Tariq Saeedi
There is a particular kind of poem that refuses to stay in its own century. It gets copied, memorized, quoted at funerals and summits and protests, stitched into carpets and set to music, until it no longer feels like literature — it feels like conscience.
Bani Adam, written by the Persian poet and sage Saadi Shirazi in the thirteenth century, is one of those rare poems. In six short lines it says something so simple and so demanding that no age has yet been able to fully answer it: we are one body, and the suffering of any part of that body is the suffering of all.
For nearly eight centuries, those lines have been impossible to ignore.
The Poem
Bani Adam appears in the first chapter of Saadi’s masterpiece the Gulistan — the Rose Garden — completed in 1258. The original Persian reads:
Among its most admired English translations is the rendering often associated with the nineteenth-century Persian scholar Edward Rehatsek:
The sons of Adam are limbs of each other, Having been created of one essence. When the calamity of time afflicts one limb, The other limbs cannot remain at rest. If thou hast no sympathy for the troubles of others, Thou art unworthy to be called by the name of a man.

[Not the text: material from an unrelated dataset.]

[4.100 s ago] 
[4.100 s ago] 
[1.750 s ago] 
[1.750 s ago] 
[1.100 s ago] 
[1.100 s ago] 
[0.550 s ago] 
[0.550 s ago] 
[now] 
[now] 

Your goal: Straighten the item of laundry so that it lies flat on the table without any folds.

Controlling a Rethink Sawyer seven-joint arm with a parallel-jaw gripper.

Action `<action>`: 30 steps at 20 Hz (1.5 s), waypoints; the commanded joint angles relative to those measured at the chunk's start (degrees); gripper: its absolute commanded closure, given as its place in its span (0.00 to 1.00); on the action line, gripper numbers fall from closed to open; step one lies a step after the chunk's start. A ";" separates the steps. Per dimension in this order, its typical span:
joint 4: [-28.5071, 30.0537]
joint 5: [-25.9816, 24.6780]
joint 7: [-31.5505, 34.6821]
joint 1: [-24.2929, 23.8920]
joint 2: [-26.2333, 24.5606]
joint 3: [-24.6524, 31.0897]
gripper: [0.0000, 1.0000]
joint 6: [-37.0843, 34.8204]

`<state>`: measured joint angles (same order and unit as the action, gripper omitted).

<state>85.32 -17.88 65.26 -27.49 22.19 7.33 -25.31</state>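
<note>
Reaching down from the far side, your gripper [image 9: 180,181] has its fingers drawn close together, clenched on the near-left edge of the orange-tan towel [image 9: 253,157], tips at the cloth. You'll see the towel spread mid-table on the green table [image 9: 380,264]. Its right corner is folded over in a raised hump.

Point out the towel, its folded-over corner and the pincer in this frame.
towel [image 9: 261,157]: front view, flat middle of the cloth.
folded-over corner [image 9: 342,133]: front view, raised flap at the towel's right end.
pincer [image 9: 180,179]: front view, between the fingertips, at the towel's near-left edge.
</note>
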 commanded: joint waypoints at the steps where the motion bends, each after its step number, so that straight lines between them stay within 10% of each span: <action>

What strikes any reader immediately is the poem’s refusal of sentiment. It does not merely ask us to feel kindness. It declares that indifference to another’s suffering is a forfeiture of our very humanity — that compassion is not a virtue we may choose to cultivate, but a condition of being human at all.
The Man Behind the Poem
Saadi was born in Shiraz around 1210, into a world coming apart. The Mongol invasions were tearing through the Islamic heartland, leveling cities and displacing millions. Death and displacement were not abstractions to him; they were the weather of his age.
Yet what Saadi carried out of that catastrophic era was not bitterness but a profound, almost stubborn tenderness toward human beings in all their variety.
Unlike poets who composed for courts or retreated into mystical isolation, Saadi was a traveler. He moved through Persia, Central Asia, and the Levant, lingering in markets and caravanserais, listening to merchants and pilgrims and wandering dervishes. His poetry has the texture of a man who has sat with many kinds of people and found something worth honoring in all of them.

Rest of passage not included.